Et puis je me suis séparée. Une séparation vraiment difficile. Rebelote pour les crises de panique. J’ai essayé des médicaments cette fois-là, parce que les symptômes étaient de plus en plus forts. Depuis, ça ne fait qu’augmenter. Même que les manifestations physiques sont différentes, plus souffrantes, plus épeurantes. Depuis deux ans, je passe d’un sevrage de médicaments à un autre pour trouver la bonne molécule, le bon dosage. Je suis une thérapie spécifique à l’anxiété. Aujourd’hui, finalement, je crois être sur le bon chemin. Je fais de la méditation presque religieusement. J’évite le café. Je vais tranquillement me remettre à faire du sport, quand l’énergie reviendra. J’ai toujours été une grande sportive, mais disons que l’anxiété, c’est un sport en soi, ça te demande une énergie extraterrestre. Je fais tout ce que je peux pour aller mieux et être douce avec moi quand les crises se pointent. J’essaie de ne faire aucun évitement, c’est un combat de tous les instants. Mais je vois la lumière au bout du tunnel! Je vais y arriver, je le sais! Avec de l’aide, bien sûr.

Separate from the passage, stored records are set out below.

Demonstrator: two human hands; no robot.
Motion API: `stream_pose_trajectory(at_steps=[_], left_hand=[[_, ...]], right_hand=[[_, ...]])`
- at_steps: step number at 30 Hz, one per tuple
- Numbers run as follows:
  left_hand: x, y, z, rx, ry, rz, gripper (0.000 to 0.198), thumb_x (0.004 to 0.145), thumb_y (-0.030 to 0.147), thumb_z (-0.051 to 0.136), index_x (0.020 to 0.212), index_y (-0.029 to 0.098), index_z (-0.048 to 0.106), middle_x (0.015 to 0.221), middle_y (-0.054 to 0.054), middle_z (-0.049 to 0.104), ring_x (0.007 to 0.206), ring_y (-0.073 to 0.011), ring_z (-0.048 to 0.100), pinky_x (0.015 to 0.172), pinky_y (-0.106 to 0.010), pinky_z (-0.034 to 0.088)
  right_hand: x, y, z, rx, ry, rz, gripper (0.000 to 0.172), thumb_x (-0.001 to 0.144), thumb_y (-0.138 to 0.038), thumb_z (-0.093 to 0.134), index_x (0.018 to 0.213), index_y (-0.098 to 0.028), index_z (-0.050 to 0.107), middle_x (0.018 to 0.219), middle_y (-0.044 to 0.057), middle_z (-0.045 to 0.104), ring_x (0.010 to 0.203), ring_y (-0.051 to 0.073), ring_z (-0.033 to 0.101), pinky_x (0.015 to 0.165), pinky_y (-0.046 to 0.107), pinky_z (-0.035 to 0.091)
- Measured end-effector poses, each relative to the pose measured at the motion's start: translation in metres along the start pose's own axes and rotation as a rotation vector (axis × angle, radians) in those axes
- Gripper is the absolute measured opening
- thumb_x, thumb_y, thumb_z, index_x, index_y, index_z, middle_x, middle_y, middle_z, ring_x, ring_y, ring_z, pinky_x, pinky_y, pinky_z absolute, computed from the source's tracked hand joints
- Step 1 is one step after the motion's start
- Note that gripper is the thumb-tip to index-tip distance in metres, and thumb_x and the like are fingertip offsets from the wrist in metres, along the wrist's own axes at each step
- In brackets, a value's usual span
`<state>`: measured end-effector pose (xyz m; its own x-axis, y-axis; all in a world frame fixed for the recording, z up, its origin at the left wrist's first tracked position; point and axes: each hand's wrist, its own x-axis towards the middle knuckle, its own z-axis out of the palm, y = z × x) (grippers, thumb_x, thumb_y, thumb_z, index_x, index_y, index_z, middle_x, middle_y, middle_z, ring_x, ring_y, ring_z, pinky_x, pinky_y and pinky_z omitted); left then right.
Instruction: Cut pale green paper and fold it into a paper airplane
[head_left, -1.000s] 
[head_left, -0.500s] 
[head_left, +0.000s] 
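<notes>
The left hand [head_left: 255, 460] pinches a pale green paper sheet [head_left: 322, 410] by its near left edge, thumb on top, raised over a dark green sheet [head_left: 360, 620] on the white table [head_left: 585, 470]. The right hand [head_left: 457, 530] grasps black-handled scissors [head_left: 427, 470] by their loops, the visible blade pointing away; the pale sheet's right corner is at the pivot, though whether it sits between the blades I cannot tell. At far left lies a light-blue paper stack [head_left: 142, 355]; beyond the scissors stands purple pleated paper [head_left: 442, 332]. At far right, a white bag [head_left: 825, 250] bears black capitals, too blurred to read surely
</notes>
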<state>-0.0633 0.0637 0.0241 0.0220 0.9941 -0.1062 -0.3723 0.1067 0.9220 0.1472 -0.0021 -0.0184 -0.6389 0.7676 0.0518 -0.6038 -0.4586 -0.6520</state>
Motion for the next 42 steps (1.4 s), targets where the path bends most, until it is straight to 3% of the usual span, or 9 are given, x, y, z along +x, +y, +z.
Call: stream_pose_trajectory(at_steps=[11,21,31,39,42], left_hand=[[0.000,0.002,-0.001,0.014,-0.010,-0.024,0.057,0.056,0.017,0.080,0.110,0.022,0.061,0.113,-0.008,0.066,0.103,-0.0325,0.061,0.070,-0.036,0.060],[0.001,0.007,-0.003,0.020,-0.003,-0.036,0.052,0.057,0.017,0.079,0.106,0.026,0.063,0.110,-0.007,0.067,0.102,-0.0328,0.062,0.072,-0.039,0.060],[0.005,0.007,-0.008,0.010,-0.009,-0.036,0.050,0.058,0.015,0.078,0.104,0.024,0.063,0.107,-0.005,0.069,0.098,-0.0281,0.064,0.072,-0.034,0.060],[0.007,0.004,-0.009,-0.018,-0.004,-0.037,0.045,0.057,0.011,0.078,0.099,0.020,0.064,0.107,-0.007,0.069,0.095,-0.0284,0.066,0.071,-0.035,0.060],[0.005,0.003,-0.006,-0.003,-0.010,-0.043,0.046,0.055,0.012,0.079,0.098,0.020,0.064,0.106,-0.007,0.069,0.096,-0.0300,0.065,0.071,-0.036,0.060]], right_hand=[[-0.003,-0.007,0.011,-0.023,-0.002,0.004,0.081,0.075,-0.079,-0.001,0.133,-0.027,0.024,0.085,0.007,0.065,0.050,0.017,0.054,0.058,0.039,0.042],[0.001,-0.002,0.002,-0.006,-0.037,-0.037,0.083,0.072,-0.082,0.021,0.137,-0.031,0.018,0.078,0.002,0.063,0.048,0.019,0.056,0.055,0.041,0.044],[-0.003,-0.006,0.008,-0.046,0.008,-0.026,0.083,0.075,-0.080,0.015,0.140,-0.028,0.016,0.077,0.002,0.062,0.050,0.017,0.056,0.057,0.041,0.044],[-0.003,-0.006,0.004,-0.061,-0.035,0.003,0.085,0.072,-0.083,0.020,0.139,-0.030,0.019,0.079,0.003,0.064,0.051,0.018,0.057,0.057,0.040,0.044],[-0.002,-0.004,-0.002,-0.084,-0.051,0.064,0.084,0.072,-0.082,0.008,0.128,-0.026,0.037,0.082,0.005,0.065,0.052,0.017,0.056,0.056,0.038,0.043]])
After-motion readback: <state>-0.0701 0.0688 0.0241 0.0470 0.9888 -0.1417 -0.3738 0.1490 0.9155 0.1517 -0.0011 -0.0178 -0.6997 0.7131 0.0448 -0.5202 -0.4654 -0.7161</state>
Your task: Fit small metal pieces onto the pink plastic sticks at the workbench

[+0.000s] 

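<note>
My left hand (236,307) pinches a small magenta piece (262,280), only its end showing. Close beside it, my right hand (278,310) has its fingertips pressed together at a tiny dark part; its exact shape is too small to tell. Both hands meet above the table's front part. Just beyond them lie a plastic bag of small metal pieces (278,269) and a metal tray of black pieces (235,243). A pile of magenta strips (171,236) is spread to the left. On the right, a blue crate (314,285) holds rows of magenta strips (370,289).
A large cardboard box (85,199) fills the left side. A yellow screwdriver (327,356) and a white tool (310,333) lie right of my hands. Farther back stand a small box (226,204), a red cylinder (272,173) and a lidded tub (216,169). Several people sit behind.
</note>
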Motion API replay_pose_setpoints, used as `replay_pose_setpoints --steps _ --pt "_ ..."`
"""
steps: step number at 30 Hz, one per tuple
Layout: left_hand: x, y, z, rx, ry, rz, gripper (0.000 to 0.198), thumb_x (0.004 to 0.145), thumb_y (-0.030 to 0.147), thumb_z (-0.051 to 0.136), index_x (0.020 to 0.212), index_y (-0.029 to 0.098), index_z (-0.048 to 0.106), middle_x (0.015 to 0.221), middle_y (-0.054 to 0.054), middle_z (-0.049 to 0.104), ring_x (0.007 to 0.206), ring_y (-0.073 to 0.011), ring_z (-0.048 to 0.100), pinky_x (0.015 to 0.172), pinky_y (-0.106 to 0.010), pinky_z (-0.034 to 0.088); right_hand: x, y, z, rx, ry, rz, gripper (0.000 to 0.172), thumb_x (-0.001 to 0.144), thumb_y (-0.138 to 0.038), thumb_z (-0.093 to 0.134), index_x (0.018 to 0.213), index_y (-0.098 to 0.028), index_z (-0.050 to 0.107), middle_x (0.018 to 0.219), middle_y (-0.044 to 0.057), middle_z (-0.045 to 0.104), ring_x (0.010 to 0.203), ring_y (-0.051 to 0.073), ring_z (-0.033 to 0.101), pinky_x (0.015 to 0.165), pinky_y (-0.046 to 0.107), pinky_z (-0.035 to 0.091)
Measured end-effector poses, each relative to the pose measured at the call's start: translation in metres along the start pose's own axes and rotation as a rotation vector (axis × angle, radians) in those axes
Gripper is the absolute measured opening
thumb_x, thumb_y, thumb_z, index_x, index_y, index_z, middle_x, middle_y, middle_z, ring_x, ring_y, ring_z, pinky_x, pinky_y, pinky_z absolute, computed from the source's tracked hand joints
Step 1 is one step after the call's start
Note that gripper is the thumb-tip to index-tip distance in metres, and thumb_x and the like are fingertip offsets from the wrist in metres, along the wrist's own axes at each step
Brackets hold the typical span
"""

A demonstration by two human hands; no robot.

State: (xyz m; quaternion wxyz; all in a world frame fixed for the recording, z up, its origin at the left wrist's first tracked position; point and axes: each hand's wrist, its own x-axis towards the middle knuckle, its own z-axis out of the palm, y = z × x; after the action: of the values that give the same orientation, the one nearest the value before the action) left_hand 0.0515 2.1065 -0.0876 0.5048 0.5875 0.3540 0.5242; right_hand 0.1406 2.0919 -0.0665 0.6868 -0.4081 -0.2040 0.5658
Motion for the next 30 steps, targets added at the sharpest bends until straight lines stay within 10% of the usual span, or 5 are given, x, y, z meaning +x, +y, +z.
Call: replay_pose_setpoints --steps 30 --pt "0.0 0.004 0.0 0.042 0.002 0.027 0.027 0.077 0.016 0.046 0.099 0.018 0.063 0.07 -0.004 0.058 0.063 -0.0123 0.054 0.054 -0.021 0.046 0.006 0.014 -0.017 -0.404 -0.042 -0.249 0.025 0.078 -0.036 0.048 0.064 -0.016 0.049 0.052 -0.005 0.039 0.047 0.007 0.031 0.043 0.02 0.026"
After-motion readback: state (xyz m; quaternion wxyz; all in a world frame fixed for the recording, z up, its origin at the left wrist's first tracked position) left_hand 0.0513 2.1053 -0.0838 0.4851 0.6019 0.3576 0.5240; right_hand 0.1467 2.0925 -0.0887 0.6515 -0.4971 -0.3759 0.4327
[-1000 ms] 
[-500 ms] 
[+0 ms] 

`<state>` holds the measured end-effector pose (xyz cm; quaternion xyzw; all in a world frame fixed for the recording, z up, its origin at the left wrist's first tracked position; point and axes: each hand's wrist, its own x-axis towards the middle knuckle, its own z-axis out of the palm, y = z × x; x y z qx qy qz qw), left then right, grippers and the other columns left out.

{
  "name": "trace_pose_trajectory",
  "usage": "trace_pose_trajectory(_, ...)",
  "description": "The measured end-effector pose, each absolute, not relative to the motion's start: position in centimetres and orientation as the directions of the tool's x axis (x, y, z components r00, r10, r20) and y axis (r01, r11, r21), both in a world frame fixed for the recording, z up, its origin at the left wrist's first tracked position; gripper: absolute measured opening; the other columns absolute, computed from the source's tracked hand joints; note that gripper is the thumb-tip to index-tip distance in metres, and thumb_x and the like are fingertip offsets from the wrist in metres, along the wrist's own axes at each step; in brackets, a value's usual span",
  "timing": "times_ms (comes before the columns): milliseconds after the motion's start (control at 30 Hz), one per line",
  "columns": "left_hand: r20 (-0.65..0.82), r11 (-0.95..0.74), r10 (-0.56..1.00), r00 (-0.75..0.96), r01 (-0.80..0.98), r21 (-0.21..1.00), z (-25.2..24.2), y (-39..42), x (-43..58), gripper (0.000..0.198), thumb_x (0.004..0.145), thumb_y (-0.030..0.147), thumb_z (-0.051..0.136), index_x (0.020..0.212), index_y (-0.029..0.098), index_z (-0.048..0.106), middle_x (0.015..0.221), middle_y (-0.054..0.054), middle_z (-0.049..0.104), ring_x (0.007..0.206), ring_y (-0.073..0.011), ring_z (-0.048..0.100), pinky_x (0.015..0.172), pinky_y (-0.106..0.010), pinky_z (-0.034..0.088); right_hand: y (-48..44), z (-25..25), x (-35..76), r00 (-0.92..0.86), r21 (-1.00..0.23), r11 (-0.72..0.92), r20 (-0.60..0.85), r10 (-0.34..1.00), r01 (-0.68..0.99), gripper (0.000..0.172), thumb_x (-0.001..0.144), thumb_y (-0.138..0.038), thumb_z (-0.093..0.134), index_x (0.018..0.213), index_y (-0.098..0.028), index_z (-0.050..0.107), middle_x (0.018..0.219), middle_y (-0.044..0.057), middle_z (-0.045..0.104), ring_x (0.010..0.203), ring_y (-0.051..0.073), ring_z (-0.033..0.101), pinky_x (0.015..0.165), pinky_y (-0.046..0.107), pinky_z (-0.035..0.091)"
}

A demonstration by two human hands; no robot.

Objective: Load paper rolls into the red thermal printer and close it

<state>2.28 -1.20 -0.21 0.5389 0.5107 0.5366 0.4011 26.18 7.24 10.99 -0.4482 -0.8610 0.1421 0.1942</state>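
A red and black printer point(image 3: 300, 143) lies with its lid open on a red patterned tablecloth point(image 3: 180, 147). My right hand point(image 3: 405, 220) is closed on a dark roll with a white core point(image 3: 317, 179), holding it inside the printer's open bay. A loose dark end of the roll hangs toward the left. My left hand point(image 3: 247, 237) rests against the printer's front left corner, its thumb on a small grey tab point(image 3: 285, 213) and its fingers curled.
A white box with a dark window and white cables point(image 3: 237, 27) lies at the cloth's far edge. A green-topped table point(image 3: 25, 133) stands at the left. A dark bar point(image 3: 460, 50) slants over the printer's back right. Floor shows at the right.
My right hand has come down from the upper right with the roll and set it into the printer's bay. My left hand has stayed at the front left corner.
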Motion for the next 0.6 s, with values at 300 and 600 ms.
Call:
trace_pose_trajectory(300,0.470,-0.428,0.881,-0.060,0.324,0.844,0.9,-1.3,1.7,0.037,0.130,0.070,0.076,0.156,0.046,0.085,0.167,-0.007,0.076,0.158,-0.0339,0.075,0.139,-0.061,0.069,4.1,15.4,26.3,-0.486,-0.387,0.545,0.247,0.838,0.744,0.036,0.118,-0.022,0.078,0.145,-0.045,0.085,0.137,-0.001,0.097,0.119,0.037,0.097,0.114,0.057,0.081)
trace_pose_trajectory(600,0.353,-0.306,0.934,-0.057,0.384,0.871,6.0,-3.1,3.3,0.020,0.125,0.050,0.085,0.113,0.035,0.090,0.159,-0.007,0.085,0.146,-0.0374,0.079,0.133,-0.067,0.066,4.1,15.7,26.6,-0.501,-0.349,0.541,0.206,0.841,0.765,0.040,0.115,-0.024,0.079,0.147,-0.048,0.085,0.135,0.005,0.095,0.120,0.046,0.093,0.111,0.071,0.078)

Parlant d’aide, le danger avec l’anxiété, c’est vraiment l’isolement. Tu manques d’énergie pour sortir, pour faire face aux autres. Tu as peur de faire des crises, tu as peur de la réaction de ton entourage, du fait que les gens autour de toi ne sauront pas comment réagir si ça se produit. Tu es gênée de ton état. Et pourtant, quand tu t’ouvres juste un tout petit peu, tu te rends compte qu’il y a tellement de gens autour de toi qui ont fait face à l’anxiété à un moment de leur vie ou même qui vivent ça souvent! En avion, dans une salle de conférence, assis dans leur salon… Ça fait du bien de savoir qu’on n’est pas tout seuls. C’est un peu le but de ce texte d’ailleurs.